■ **Problem requirements**: Every line in the listing is to be echoed verbatim.

■ **Stored data**:
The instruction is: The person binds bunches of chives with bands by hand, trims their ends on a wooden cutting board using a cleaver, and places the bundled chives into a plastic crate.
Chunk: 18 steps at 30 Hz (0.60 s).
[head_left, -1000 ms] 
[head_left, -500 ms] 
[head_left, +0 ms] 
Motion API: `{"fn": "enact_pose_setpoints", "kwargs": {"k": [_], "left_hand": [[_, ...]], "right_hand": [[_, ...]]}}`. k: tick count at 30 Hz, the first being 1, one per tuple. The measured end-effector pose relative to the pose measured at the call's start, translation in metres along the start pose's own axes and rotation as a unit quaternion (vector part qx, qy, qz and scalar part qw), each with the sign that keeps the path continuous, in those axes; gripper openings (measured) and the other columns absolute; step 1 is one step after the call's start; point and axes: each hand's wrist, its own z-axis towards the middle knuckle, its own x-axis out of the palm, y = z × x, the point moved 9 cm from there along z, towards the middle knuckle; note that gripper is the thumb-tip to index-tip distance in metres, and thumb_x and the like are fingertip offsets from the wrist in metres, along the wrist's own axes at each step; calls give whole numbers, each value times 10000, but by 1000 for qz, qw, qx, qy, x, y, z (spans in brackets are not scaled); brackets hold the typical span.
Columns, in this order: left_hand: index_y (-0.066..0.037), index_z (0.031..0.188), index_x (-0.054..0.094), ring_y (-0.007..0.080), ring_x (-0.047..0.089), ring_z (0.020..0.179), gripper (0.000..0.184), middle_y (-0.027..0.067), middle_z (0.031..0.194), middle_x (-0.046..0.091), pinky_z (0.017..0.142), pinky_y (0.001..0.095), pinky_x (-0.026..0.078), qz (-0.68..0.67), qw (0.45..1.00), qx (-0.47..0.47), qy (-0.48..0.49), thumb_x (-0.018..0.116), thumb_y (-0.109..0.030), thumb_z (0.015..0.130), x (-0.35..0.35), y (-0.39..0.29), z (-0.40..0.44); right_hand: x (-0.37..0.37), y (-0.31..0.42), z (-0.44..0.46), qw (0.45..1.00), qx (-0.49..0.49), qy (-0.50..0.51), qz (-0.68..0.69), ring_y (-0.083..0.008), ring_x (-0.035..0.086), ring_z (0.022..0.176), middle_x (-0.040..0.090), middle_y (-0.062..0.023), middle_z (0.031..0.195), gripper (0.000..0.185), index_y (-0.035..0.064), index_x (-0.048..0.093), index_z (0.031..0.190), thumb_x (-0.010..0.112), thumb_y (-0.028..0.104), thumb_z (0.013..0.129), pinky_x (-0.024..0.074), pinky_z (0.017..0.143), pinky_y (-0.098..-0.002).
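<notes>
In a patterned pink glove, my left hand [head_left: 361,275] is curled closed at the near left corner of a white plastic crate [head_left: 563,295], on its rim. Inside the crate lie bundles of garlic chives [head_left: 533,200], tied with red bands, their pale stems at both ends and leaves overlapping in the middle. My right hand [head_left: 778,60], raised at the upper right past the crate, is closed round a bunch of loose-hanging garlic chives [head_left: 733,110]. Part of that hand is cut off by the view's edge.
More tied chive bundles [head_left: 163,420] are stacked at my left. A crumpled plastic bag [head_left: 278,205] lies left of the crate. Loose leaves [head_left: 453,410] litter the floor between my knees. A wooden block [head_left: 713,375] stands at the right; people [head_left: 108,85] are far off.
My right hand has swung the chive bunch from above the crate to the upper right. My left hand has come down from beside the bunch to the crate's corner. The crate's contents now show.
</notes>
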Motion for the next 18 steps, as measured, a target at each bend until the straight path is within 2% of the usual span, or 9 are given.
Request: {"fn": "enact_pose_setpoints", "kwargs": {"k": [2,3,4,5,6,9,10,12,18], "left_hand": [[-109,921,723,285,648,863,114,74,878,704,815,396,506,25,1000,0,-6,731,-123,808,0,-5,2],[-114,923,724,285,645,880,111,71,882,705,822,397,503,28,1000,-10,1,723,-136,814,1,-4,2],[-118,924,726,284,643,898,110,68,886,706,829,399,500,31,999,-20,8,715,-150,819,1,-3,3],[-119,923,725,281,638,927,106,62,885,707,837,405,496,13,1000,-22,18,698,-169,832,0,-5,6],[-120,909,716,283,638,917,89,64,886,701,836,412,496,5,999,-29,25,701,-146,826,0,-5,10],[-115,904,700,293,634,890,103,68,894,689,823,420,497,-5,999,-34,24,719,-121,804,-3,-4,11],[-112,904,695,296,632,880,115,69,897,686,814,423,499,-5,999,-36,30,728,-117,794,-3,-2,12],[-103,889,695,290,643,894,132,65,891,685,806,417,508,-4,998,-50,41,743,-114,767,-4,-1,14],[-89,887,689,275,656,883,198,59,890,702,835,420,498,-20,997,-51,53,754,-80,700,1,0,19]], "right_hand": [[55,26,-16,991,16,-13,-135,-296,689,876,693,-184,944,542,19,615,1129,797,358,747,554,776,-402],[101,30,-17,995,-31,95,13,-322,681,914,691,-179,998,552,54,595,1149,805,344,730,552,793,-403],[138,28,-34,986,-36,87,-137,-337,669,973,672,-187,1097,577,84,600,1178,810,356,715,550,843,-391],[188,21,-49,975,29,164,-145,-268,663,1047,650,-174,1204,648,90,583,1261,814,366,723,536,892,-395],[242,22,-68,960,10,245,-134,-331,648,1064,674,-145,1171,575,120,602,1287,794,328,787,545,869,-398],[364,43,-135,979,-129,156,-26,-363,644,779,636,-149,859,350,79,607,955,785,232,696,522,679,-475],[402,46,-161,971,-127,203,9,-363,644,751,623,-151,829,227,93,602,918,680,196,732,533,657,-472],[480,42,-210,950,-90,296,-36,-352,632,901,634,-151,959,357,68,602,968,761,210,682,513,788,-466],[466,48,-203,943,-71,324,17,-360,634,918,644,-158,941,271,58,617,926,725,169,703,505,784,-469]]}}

■ **Answer to the problem**:
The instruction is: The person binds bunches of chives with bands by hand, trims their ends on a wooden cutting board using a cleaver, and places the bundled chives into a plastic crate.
Chunk: 18 steps at 30 Hz (0.60 s).
[head_left, -1000 ms] 
[head_left, -500 ms] 
[head_left, +0 ms] 
Motion API: `{"fn": "enact_pose_setpoints", "kwargs": {"k": [_], "left_hand": [[_, ...]], "right_hand": [[_, ...]]}}`. k: tick count at 30 Hz, the first being 1, one per tuple. The measured end-effector pose relative to the pose measured at the call's start, translation in metres along the start pose's own axes and rotation as a unit quaternion (vector part qx, qy, qz and scalar part qw), each with the sign that keeps the path continuous, in those axes; gripper openings (measured) and the other columns absolute; step 1 is one step after the call's start; point and axes: each hand's wrist, its own z-axis towards the middle knuckle, its own x-axis out of the palm, y = z × x, the point moved 9 cm from there along z, towards the middle knuckle; note that gripper is the thumb-tip to index-tip distance in metres, and thumb_x and the like are fingertip offsets from the wrist in metres, along the wrist's own axes at each step; calls give whole numbers, each value times 10000, but by 1000 for qz, qw, qx, qy, x, y, z (spans in brackets are not scaled); brackets hold the typical span.
Columns, in this order: left_hand: index_y (-0.066..0.037), index_z (0.031..0.188), index_x (-0.054..0.094), ring_y (-0.007..0.080), ring_x (-0.047..0.089), ring_z (0.020..0.179), gripper (0.000..0.184), middle_y (-0.027..0.067), middle_z (0.031..0.194), middle_x (-0.046..0.091), pinky_z (0.017..0.142), pinky_y (0.001..0.095), pinky_x (-0.026..0.078), qz (-0.68..0.67), qw (0.45..1.00), qx (-0.47..0.47), qy (-0.48..0.49), thumb_x (-0.018..0.116), thumb_y (-0.109..0.030), thumb_z (0.015..0.130), x (-0.35..0.35), y (-0.39..0.29), z (-0.40..0.44); right_hand: x (-0.37..0.37), y (-0.31..0.42), z (-0.44..0.46), qw (0.45..1.00), qx (-0.49..0.49), qy (-0.50..0.51), qz (-0.68..0.69), ring_y (-0.083..0.008), ring_x (-0.035..0.086), ring_z (0.022..0.176), middle_x (-0.040..0.090), middle_y (-0.062..0.023), middle_z (0.031..0.195), gripper (0.000..0.185), index_y (-0.035..0.064), index_x (-0.048..0.093), index_z (0.031..0.190), thumb_x (-0.010..0.112), thumb_y (-0.028..0.104), thumb_z (0.013..0.129), pinky_x (-0.024..0.074), pinky_z (0.017..0.143), pinky_y (-0.098..-0.002).
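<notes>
In a patterned pink glove, my left hand [head_left: 361,275] is curled closed at the near left corner of a white plastic crate [head_left: 563,295], on its rim. Inside the crate lie bundles of garlic chives [head_left: 533,200], tied with red bands, their pale stems at both ends and leaves overlapping in the middle. My right hand [head_left: 778,60], raised at the upper right past the crate, is closed round a bunch of loose-hanging garlic chives [head_left: 733,110]. Part of that hand is cut off by the view's edge.
More tied chive bundles [head_left: 163,420] are stacked at my left. A crumpled plastic bag [head_left: 278,205] lies left of the crate. Loose leaves [head_left: 453,410] litter the floor between my knees. A wooden block [head_left: 713,375] stands at the right; people [head_left: 108,85] are far off.
My right hand has swung the chive bunch from above the crate to the upper right. My left hand has come down from beside the bunch to the crate's corner. The crate's contents now show.
</notes>
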Motion for the next 18 steps, as measured, a target at each bend until the straight path is within 2% of the usual span, or 9 are given.
Request: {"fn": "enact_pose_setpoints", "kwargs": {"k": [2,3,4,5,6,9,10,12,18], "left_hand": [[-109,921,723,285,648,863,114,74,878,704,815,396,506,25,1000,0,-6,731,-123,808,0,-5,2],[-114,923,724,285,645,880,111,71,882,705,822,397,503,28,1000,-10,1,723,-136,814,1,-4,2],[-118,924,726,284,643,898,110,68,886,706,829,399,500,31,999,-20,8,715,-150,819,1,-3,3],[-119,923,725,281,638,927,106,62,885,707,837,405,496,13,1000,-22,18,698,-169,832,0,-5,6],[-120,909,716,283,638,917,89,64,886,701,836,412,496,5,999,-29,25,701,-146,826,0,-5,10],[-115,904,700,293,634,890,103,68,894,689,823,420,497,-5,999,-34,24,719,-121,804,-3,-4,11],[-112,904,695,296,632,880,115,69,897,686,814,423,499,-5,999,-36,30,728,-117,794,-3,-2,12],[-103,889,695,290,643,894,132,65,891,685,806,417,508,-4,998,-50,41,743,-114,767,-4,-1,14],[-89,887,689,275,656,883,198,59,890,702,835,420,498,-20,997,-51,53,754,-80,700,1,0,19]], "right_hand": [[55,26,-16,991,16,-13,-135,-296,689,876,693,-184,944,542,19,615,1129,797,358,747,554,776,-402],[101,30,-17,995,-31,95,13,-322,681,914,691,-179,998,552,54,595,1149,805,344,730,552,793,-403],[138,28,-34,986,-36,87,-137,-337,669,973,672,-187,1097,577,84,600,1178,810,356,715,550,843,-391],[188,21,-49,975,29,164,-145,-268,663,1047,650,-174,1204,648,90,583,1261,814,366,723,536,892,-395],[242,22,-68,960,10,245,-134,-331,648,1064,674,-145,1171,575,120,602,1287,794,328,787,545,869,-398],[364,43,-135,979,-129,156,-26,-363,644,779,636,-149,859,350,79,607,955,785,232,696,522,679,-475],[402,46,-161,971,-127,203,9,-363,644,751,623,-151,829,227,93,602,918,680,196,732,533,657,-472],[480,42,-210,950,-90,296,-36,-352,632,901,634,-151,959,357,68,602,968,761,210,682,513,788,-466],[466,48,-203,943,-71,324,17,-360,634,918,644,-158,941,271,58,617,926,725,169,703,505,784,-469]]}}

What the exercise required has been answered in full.